• _EXERCISE_: The whole listing below should be duplicated exactly, with nothing left out.

···

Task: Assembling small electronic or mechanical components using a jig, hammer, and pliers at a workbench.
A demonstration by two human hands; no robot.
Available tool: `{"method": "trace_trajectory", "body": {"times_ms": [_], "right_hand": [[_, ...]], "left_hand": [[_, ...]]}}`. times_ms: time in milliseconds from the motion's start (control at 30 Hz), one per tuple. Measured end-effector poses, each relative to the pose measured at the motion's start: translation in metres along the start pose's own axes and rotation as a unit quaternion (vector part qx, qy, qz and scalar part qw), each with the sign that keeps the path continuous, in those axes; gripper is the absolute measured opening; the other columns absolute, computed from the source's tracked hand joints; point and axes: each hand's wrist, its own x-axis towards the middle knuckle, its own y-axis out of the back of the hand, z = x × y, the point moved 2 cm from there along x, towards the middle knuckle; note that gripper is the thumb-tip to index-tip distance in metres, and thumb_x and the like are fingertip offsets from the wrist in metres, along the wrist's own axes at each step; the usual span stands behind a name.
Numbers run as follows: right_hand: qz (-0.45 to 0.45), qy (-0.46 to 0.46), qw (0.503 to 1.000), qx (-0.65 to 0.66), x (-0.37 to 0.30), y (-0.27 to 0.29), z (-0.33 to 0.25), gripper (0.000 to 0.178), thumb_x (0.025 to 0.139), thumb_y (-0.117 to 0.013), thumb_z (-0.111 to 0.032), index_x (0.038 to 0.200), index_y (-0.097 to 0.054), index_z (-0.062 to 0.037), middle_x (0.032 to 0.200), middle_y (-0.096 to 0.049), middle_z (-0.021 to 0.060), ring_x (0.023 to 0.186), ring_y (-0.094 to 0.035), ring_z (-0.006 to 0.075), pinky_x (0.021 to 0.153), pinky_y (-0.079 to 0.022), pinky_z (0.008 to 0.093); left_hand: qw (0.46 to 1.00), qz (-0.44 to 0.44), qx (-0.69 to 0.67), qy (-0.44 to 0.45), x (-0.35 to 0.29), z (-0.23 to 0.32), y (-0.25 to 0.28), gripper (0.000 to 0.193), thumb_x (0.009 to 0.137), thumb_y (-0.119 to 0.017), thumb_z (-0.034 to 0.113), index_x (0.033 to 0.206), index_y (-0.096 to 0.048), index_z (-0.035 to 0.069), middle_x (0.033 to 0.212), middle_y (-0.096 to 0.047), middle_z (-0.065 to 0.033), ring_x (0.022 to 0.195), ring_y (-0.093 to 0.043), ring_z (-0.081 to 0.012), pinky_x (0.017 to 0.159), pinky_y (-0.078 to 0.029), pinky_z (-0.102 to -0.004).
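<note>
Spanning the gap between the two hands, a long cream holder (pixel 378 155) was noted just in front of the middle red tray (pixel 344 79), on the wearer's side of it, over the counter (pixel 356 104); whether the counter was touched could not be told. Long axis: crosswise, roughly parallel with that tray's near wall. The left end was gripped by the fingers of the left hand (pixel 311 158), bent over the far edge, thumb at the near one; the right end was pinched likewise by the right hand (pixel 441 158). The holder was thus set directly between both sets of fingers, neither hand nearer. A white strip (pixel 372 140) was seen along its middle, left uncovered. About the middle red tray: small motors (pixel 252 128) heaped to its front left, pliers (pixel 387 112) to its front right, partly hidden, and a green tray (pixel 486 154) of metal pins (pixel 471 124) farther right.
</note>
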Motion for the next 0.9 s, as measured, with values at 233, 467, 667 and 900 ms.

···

• _RESULT_:
Task: Assembling small electronic or mechanical components using a jig, hammer, and pliers at a workbench.
A demonstration by two human hands; no robot.
Available tool: `{"method": "trace_trajectory", "body": {"times_ms": [_], "right_hand": [[_, ...]], "left_hand": [[_, ...]]}}`. times_ms: time in milliseconds from the motion's start (control at 30 Hz), one per tuple. Measured end-effector poses, each relative to the pose measured at the motion's start: translation in metres along the start pose's own axes and rotation as a unit quaternion (vector part qx, qy, qz and scalar part qw), each with the sign that keeps the path continuous, in those axes; gripper is the absolute measured opening; the other columns absolute, computed from the source's tracked hand joints; point and axes: each hand's wrist, its own x-axis towards the middle knuckle, its own y-axis out of the back of the hand, z = x × y, the point moved 2 cm from there along x, towards the middle knuckle; note that gripper is the thumb-tip to index-tip distance in metres, and thumb_x and the like are fingertip offsets from the wrist in metres, along the wrist's own axes at each step; the usual span stands behind a name.
Numbers run as follows: right_hand: qz (-0.45 to 0.45), qy (-0.46 to 0.46), qw (0.503 to 1.000), qx (-0.65 to 0.66), x (-0.37 to 0.30), y (-0.27 to 0.29), z (-0.33 to 0.25), gripper (0.000 to 0.178), thumb_x (0.025 to 0.139), thumb_y (-0.117 to 0.013), thumb_z (-0.111 to 0.032), index_x (0.038 to 0.200), index_y (-0.097 to 0.054), index_z (-0.062 to 0.037), middle_x (0.032 to 0.200), middle_y (-0.096 to 0.049), middle_z (-0.021 to 0.060), ring_x (0.023 to 0.186), ring_y (-0.094 to 0.035), ring_z (-0.006 to 0.075), pinky_x (0.021 to 0.153), pinky_y (-0.079 to 0.022), pinky_z (0.008 to 0.093); left_hand: qw (0.46 to 1.00), qz (-0.44 to 0.44), qx (-0.69 to 0.67), qy (-0.44 to 0.45), x (-0.35 to 0.29), z (-0.23 to 0.32), y (-0.25 to 0.28), gripper (0.000 to 0.193), thumb_x (0.009 to 0.137), thumb_y (-0.119 to 0.017), thumb_z (-0.034 to 0.113), index_x (0.033 to 0.206), index_y (-0.096 to 0.048), index_z (-0.035 to 0.069), middle_x (0.033 to 0.212), middle_y (-0.096 to 0.047), middle_z (-0.065 to 0.033), ring_x (0.022 to 0.195), ring_y (-0.093 to 0.043), ring_z (-0.081 to 0.012), pinky_x (0.017 to 0.159), pinky_y (-0.078 to 0.029), pinky_z (-0.102 to -0.004).
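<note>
Spanning the gap between the two hands, a long cream holder (pixel 378 155) was noted just in front of the middle red tray (pixel 344 79), on the wearer's side of it, over the counter (pixel 356 104); whether the counter was touched could not be told. Long axis: crosswise, roughly parallel with that tray's near wall. The left end was gripped by the fingers of the left hand (pixel 311 158), bent over the far edge, thumb at the near one; the right end was pinched likewise by the right hand (pixel 441 158). The holder was thus set directly between both sets of fingers, neither hand nearer. A white strip (pixel 372 140) was seen along its middle, left uncovered. About the middle red tray: small motors (pixel 252 128) heaped to its front left, pliers (pixel 387 112) to its front right, partly hidden, and a green tray (pixel 486 154) of metal pins (pixel 471 124) farther right.
</note>
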Motion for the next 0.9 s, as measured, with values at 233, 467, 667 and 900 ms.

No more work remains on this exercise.